YOUR INSTRUCTIONS
Transcribe the data as written, minus images.

DATASET EXTRACT
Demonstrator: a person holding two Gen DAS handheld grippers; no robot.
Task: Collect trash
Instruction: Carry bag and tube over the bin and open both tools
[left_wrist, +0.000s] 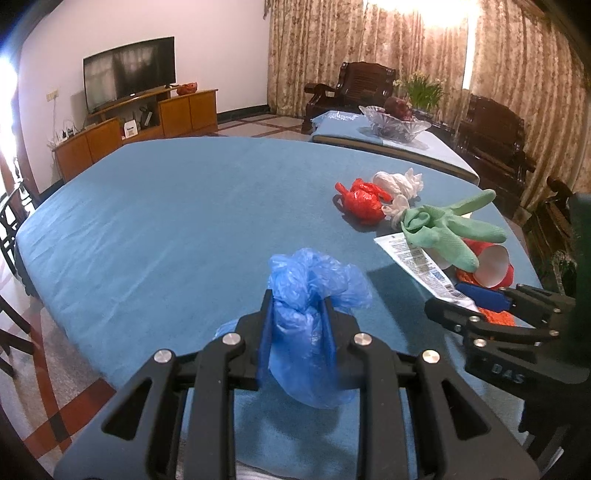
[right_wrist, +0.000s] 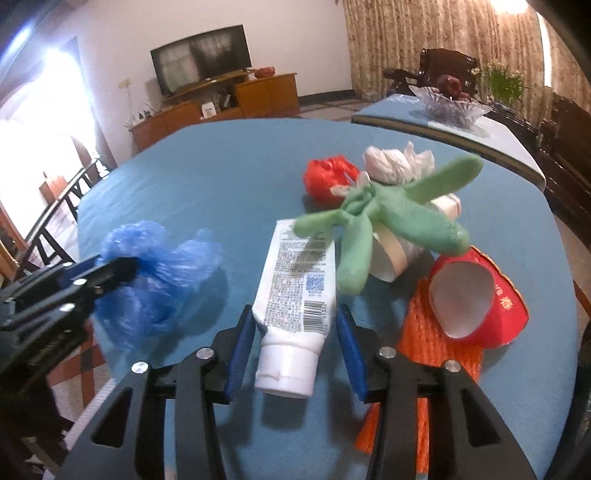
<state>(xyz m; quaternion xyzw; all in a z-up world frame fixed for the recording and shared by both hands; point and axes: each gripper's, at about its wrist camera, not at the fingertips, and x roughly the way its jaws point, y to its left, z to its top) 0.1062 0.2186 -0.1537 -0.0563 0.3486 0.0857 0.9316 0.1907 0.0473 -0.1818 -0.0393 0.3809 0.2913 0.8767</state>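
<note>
My left gripper (left_wrist: 295, 299) is shut on a crumpled blue plastic bag (left_wrist: 314, 291) and holds it above the blue table (left_wrist: 166, 221); the bag also shows in the right wrist view (right_wrist: 159, 273). My right gripper (right_wrist: 295, 314) is open, its blue pads on either side of a white tube (right_wrist: 295, 295) lying on the table, apart from it. A green rubber glove (right_wrist: 388, 225) lies over the tube's far end. Beyond are a red paper cup (right_wrist: 480, 295), an orange net (right_wrist: 436, 350), a red bag (right_wrist: 328, 177) and a white bag (right_wrist: 395, 162).
A white paper cup (right_wrist: 395, 254) lies under the glove. A second table with a glass bowl (right_wrist: 450, 103) stands behind. Dark wooden chairs (left_wrist: 362, 92), a TV cabinet (left_wrist: 147, 122) and curtains ring the room. The table's near edge drops to tiled floor (left_wrist: 55, 387).
</note>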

RESPONSE AREA
Demonstrator: a person holding two Gen DAS handheld grippers; no robot.
Task: Collect trash
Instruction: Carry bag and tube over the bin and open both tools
[left_wrist, +0.000s] 
[right_wrist, +0.000s] 
<state>(xyz m; quaternion xyzw; all in a z-up world frame fixed for the recording and shared by both hands; point and axes: each gripper's, at about its wrist camera, not at the fingertips, and x roughly the way its jaws point, y to its left, z to its top) 0.1062 0.2186 -0.1537 -0.0563 0.3486 0.0857 0.9316 0.1907 0.0473 -0.1818 -0.0393 0.3809 0.2913 0.8767</state>
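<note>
My left gripper (left_wrist: 295, 299) is shut on a crumpled blue plastic bag (left_wrist: 314, 291) and holds it above the blue table (left_wrist: 166, 221); the bag also shows in the right wrist view (right_wrist: 159, 273). My right gripper (right_wrist: 295, 314) is open, its blue pads on either side of a white tube (right_wrist: 295, 295) lying on the table, apart from it. A green rubber glove (right_wrist: 388, 225) lies over the tube's far end. Beyond are a red paper cup (right_wrist: 480, 295), an orange net (right_wrist: 436, 350), a red bag (right_wrist: 328, 177) and a white bag (right_wrist: 395, 162).
A white paper cup (right_wrist: 395, 254) lies under the glove. A second table with a glass bowl (right_wrist: 450, 103) stands behind. Dark wooden chairs (left_wrist: 362, 92), a TV cabinet (left_wrist: 147, 122) and curtains ring the room. The table's near edge drops to tiled floor (left_wrist: 55, 387).
</note>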

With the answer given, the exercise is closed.